Fu assediata da Dionigi di Siracusa e poi, sconfitti i
cartaginesi, fu presa da Timoleonte e successivamente da
Agatocle. Per liberarsi dai Greci si unì a Pirro, ma
quando quest'ultimo si ritirò, la città cadde nuovamente
nelle mani di Cartagine. Ritrovò il suo splendore con i romani, ma
nell'alto Medioevo, dopo la distruzione e il saccheggio dei
Vandali, Segesta scomparve definitivamente dalla scena.

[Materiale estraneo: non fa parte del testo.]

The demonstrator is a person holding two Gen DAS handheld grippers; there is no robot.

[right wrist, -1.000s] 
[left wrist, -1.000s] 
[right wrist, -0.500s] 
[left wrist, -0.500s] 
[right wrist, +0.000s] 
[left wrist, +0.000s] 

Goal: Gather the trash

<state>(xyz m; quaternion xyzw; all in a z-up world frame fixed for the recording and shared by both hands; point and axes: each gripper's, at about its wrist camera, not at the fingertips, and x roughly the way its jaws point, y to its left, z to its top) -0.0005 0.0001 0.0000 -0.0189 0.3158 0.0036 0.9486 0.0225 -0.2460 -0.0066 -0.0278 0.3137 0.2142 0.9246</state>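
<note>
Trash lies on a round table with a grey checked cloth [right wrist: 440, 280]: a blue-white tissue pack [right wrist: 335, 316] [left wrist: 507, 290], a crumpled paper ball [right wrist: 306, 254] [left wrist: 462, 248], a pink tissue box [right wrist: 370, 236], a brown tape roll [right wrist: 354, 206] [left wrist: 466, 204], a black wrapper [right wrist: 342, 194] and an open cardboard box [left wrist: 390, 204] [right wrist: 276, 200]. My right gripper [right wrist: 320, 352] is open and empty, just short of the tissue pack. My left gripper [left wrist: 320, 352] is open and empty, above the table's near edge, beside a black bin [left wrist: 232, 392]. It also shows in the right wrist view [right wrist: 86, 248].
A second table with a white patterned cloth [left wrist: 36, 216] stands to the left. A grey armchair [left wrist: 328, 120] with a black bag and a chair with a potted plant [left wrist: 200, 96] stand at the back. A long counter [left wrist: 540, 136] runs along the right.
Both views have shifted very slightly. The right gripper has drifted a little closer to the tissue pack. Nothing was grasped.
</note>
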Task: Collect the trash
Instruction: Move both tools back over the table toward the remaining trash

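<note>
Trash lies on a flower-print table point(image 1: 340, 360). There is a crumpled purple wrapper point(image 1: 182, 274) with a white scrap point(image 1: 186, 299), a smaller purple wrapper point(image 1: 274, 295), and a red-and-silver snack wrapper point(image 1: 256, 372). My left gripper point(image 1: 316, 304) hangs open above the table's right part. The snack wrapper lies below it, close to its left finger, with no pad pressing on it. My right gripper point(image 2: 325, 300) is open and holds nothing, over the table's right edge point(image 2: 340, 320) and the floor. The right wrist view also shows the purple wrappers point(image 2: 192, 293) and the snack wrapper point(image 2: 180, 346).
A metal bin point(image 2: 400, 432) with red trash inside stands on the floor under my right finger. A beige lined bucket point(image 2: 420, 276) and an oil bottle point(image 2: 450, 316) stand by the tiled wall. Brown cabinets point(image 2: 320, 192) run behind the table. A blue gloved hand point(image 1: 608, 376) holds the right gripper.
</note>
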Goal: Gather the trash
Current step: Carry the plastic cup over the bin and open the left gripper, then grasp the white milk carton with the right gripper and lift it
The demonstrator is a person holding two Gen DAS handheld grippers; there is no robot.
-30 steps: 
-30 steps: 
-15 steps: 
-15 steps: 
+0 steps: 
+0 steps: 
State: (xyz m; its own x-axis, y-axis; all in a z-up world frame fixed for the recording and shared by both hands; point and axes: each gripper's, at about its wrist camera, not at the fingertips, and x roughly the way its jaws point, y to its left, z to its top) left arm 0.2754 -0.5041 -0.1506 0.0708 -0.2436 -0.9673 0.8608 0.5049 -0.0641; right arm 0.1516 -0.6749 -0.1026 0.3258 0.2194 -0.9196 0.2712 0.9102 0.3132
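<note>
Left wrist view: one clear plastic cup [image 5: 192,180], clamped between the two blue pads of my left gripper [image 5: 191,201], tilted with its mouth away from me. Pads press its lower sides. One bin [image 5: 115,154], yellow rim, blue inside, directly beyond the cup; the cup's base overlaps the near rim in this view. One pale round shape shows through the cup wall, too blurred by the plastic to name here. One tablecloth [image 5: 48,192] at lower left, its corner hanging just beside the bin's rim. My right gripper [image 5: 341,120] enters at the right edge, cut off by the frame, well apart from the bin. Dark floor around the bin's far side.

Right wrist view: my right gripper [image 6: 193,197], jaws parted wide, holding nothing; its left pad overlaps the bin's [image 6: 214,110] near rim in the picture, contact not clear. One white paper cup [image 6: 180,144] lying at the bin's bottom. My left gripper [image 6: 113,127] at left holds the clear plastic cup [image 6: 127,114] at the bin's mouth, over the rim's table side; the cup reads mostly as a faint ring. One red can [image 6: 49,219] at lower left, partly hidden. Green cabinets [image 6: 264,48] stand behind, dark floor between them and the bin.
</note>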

Oggi dell’antica città rimane poco o
nulla; solo da pochi anni, attraverso un'importante campagna
di scavi, sono stati portati alla luce cospicui resti
dell'antica città. Ai lati opposti del monte Barbaro sono
invece conservati in modo straordinario due
"cattedrali": il grandioso tempio dorico ed il
teatro greco. Il tempio è posto sull'altura occidentale
del monte e si presenta in perfette condizioni. Venne
innalzato nella metà del V secolo a. C., all'epoca delle
aspre contese con Selinunte, sui resti di una precedente
costruzione. E' composto da una base di gradini sui
quali si innalzano trentasei colonne, di circa dieci metri,
che sorreggono la trabeazione (di circa tre metri e mezzo) e i
due frontoni, regalando uno spettacolo unico e grandioso. Si
presenta però incompiuto e non si sa il perché: le colonne
non furono scanalate e non vi sono tracce di copertura.
Sull'estremità orientale, sulla cima più
alta del monte, vi è il meraviglioso teatro greco. Risale
alla seconda metà del II secolo a. C., poteva contenere circa
4.000 spettatori. La cavea, di 63 metri di diametro, è
ricavata dalle pendici della collina e conta 20 gradinate
superstiti divise in sette cunei.
E' rivolto verso nord, di fronte al Monte
Inici, in direzione del Golfo di Castellammare ed è proprio
per questa particolare posizione che si gode di un panorama
davvero suggestivo. D'estate, ogni due anni, l'Istituto
nazionale del dramma antico, in collaborazione con l'Azienda
Provinciale di Trapani, allestiscono spettacoli teatrali di
successo tratti dai grandi commediografi latini che si
alternano alle tragedie greche di Siracusa. Lo scopo
dell'iniziativa è quella di rendere il teatro "scena
millenaria per i classici del mondo".